This classification offers a reasonable framework for evaluation of patients with RAS and allows identification of patients with normal (Type 1) and abnormal (Type 2) kidneys and with normal (Type A) and abnormal (Type B) renal perfusion. The goals of the classification are to provide more consistent terminology, offer a framework for evaluating renal ischemia and nephropathy, and guide management decisions.
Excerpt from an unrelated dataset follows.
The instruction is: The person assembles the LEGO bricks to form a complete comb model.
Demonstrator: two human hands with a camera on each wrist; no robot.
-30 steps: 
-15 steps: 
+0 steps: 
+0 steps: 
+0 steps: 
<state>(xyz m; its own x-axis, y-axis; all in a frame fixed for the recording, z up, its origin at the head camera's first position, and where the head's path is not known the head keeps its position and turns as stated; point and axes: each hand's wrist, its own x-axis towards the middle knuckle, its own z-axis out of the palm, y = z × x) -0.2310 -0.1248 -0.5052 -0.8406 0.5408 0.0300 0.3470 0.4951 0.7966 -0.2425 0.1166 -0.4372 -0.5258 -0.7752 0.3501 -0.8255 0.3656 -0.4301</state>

The best candidates for revascularization are those with vital organ injury, renal ischemia, and no nephropathy.
Renal Artery Revascularization: Technical Considerations
Technique of renal artery revascularization
For FMD patients, balloon angioplasty is the intervention of choice, and stenting is used for bail-out indications. Procedural success approaches 100%, and restenosis occurs in <10% within 10 years (21,22). Renal angioplasty is better in discrete lesions in major renal arteries and worse in diffuse FMD in small segmental, arcuate, and interlobar vessels. Because renal arteriography is not reliable for assessment of FMD stenosis severity or vessel dimensions, we recommend the pressure wire and intravascular ultrasound to assess TLG, vessel dimensions, and stenosis severity. Patients with nonobstructive FMD should be treated conservatively.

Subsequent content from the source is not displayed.